PROVIDED INFORMATION:
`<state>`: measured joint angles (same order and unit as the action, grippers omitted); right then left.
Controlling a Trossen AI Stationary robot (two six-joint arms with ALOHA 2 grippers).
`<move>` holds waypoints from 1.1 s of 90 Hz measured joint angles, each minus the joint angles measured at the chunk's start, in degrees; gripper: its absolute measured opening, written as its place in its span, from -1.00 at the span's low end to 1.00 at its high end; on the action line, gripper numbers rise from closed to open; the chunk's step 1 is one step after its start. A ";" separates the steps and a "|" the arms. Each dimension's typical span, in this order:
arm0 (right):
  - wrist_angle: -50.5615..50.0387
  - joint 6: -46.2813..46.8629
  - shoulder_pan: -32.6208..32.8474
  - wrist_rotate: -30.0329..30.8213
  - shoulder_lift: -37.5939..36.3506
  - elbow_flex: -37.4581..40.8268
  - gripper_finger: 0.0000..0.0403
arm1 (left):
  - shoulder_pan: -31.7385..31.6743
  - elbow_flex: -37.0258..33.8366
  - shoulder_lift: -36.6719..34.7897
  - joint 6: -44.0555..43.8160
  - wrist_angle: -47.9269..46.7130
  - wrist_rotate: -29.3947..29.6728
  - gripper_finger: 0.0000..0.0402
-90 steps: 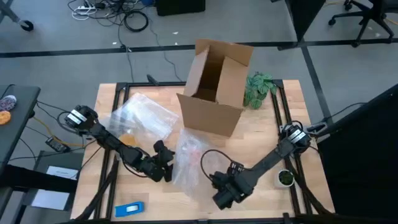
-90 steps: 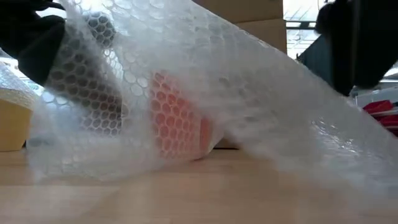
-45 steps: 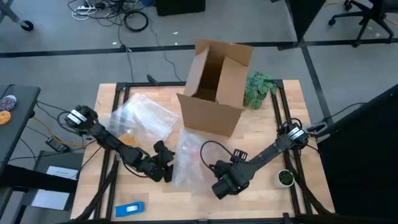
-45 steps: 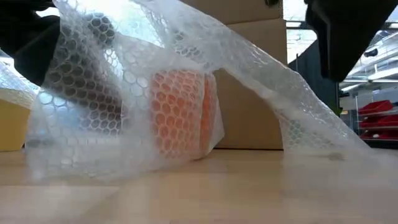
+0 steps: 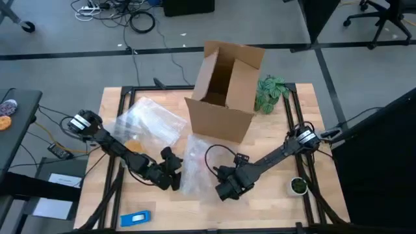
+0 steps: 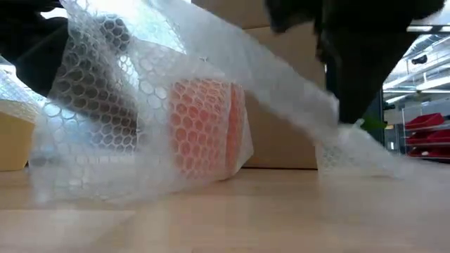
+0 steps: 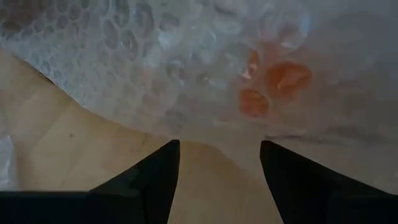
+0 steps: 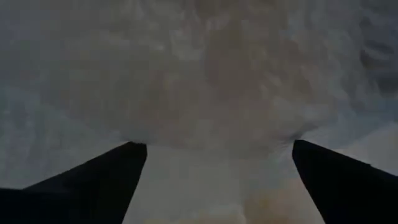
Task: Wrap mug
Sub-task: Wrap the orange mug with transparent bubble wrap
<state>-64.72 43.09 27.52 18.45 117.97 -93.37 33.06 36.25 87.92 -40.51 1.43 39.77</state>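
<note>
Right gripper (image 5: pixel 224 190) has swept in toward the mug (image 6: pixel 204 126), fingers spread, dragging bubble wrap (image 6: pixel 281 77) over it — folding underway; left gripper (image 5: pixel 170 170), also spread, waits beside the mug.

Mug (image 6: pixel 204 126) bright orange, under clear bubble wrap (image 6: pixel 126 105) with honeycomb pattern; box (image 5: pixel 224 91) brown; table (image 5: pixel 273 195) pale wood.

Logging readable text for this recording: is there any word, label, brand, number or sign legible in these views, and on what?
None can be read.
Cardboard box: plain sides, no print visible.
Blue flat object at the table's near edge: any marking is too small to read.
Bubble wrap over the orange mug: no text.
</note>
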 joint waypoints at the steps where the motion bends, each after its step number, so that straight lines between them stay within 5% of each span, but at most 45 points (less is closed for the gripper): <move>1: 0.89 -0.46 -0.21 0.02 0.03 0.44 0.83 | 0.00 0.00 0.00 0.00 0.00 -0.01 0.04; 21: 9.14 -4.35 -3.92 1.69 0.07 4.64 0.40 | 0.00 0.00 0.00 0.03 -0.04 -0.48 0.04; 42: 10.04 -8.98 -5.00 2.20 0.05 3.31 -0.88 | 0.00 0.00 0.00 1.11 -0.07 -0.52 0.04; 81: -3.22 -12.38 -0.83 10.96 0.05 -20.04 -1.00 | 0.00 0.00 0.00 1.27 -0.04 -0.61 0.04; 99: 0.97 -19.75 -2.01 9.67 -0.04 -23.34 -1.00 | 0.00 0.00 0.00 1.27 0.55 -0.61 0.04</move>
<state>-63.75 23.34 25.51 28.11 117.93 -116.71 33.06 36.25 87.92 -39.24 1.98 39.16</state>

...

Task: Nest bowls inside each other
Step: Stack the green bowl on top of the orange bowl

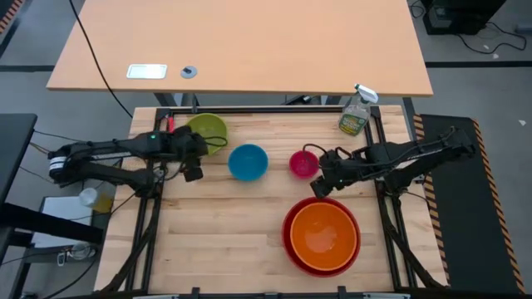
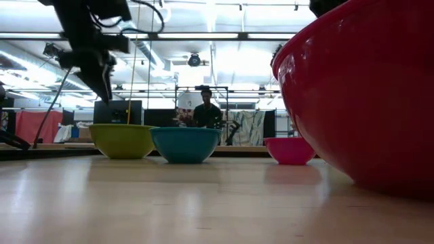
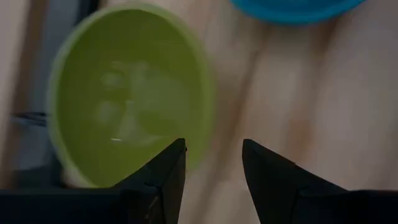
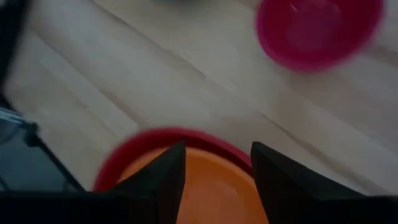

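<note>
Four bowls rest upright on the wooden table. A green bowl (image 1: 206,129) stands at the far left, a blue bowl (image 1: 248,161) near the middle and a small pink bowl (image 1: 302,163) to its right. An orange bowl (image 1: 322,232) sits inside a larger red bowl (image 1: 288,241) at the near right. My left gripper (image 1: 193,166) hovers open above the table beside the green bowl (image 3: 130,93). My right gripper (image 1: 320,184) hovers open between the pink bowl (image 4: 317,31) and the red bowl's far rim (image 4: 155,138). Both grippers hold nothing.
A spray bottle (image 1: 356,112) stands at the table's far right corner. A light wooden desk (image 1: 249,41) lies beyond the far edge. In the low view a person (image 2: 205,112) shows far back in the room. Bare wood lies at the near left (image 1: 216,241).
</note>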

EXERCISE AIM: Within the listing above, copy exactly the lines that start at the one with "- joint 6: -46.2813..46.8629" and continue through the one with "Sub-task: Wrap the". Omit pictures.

RESULT:
  - joint 6: -46.2813..46.8629
  - shoulder_pan: -32.6208..32.8474
  - wrist_rotate: -30.0329..30.8213
  - shoulder_lift: -37.5939..36.3506
  - elbow_flex: -37.4581..40.8268
  - gripper_finger: 0.0000..0.0403
arm1 (left):
  - shoulder_pan: -31.7385..31.6743
  - elbow_flex: -37.0258..33.8366
  - shoulder_lift: -36.6719..34.7897
  - joint 6: -44.0555..43.8160
  - wrist_angle: -47.9269..46.7130
  - wrist_rotate: -29.3947..29.6728
  - gripper_finger: 0.0000..0.0402
-90 steps: 
-90 steps: 
-45 steps: 
-45 steps: 
+0 steps: 
+0 steps: 
+0 steps: 
+0 steps: 
Task: Wrap mug
Sub-task: Wrap the orange mug with transparent bubble wrap

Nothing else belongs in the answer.